Limiting user access: The more people accessing data, the greater the chance that unauthorized individuals will steal the data or gain control of your network. Access controls can help ensure that only approved users have permission to access sensitive company records and resources.

Monitoring and reviewing user activity: In addition to knowing who has access to confidential data and company resources, it is also essential to know what they are doing on your network. Software applications can monitor user activity across company networks and devices – and reviewing user activity can help identify suspicious behavior.

3. Strategies to prevent attacks

You cannot win a war by defense alone. Our enemies think unconventionally and creatively, so we must constantly evaluate the strength of our resources and anticipate our adversary’s next move so we can counter them effectively. In the Fifth Domain of cyberspace, the importance of Strategic Cyber Operations (SCyOps) cannot be overstated. And the following building blocks of SCyOps forms the foundation of how companies can prevent cyber attacks:

Threat Analysis: All vulnerabilities are reviewed and organizational assets are classified into a subsystem and assigned a level of criticality, which allows leaders to make risk-informed decisions.

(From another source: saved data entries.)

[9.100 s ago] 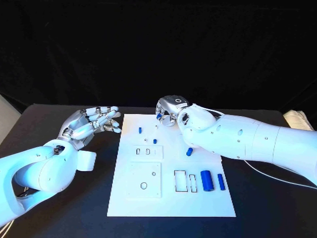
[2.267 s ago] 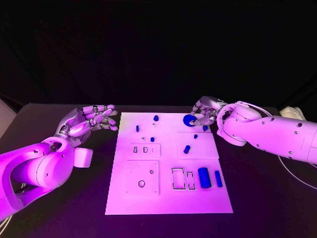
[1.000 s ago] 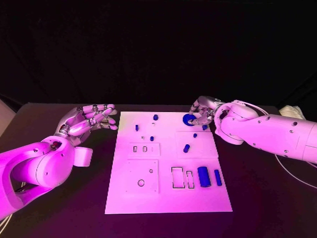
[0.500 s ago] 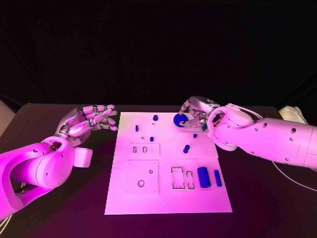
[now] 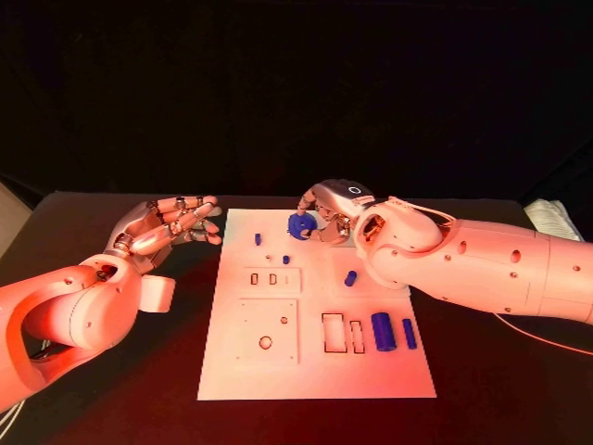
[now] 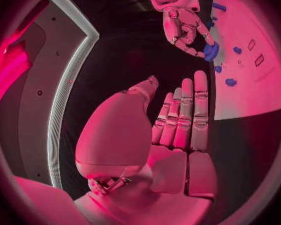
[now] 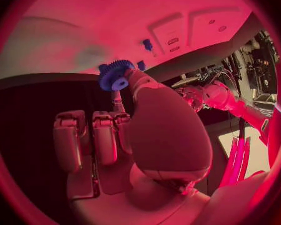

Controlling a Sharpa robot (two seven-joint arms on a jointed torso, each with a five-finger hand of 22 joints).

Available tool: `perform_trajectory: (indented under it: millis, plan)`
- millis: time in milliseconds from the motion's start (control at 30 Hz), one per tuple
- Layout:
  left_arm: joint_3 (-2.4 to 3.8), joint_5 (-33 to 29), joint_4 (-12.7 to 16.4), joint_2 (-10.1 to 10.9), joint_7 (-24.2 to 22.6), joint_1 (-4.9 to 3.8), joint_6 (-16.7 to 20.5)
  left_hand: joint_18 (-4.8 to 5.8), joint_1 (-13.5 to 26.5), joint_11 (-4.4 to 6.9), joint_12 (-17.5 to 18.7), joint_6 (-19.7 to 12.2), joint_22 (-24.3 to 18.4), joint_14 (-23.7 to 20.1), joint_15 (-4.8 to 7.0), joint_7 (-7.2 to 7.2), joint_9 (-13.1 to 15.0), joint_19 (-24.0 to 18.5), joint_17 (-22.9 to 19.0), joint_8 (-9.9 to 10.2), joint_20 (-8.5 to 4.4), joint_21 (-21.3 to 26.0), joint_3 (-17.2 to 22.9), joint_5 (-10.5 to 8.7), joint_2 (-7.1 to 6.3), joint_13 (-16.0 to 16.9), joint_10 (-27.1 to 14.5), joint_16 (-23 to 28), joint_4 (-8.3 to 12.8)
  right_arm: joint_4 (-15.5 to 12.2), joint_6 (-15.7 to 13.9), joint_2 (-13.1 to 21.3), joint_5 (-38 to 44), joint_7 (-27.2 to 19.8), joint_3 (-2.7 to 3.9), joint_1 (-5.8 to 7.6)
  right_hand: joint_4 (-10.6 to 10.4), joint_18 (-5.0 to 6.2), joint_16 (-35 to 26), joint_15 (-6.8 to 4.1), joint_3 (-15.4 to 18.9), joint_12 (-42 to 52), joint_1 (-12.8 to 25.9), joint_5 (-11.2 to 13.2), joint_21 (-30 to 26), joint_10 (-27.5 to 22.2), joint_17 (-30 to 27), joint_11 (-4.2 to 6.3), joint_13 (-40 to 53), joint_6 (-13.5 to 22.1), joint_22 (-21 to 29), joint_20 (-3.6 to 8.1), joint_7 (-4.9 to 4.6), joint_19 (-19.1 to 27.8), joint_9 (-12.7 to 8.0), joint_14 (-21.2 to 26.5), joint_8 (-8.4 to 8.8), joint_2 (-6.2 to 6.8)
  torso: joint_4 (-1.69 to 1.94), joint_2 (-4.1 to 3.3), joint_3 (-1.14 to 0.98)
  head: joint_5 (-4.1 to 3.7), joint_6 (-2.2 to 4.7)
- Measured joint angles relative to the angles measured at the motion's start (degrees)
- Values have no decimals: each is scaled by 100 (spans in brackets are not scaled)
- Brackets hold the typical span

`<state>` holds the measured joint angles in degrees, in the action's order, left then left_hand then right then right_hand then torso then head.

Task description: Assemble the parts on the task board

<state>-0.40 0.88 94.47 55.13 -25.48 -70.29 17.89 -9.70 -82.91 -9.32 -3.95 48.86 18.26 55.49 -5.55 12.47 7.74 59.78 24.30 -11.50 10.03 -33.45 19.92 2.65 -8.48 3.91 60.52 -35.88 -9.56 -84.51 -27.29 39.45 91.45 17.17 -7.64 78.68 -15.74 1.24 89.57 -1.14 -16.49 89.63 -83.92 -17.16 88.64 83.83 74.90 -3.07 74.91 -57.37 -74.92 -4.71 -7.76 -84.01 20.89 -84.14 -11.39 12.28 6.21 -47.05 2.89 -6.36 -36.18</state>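
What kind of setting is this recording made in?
Probably a robotics test bench: a black table against a dark backdrop, a white task board with cut-outs, and the right hand holding a blue gear.

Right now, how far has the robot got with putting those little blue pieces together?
Early on, it seems. A few small blue pegs stand on the task board. The right hand holds a blue gear over the far end. Two blue cylinders lie loose, slots look empty, and the left hand waits.

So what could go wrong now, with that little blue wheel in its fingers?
1. The right robot hand holds the blue gear only at its fingertips, so it might slip and drop.
2. Small blue pegs stand on the task board just below; lowering the gear could knock one over.
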Motion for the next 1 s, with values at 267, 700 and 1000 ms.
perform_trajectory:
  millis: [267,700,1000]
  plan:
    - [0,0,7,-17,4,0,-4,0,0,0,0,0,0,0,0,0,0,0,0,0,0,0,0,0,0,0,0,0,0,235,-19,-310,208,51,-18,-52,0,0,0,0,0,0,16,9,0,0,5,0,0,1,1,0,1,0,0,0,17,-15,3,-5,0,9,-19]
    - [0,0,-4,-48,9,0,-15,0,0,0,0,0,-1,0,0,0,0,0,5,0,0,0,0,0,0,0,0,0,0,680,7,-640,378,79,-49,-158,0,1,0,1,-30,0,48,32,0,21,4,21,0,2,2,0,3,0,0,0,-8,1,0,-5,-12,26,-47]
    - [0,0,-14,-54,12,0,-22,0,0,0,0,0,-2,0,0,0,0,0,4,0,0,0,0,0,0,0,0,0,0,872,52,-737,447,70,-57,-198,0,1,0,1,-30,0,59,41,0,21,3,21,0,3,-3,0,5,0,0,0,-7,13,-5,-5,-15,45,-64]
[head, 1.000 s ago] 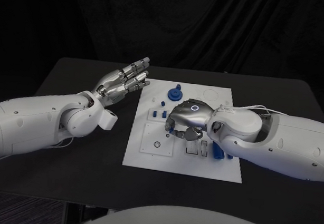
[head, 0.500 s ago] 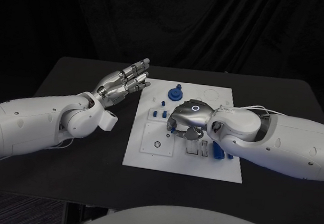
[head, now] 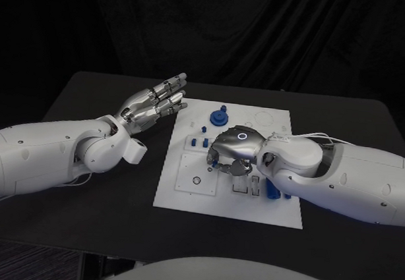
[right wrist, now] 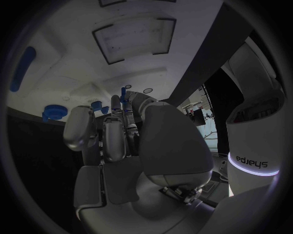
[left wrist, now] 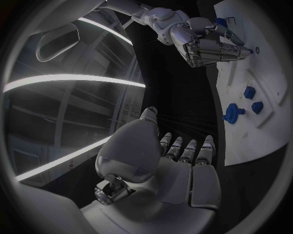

Threat Engineering: The threat engineering team works closely with the threat analysis team to maintain, update and create threat detection. This team weeds out false positives and gives the company ample time to configure mitigation and patch management strategies.

Threat Hunting: Threat hunting involves monitoring the latest threats, techniques, tactics and procedures being used by cybercriminals to identify optimal protection solutions to prepare and protect the company from possible attacks.

Our SCyOps framework helped a large healthcare provider (nearly 300 physician practices, 800 clinics and 300,000 patients) protect its vast network – and the many third-party vendors who are connected to it – from internal and external threats, and achieve compliance with The Health Insurance Portability and Accountability Act.

Make no mistake about it. The third-party vendors you work with are under attack from adversaries are armed with cutting-edge technology and do not play by self-imposed business “rules” and etiquette. But if you follow these steps, you will be better prepared when cyber assault happens so you can protect your organization and our American way of life.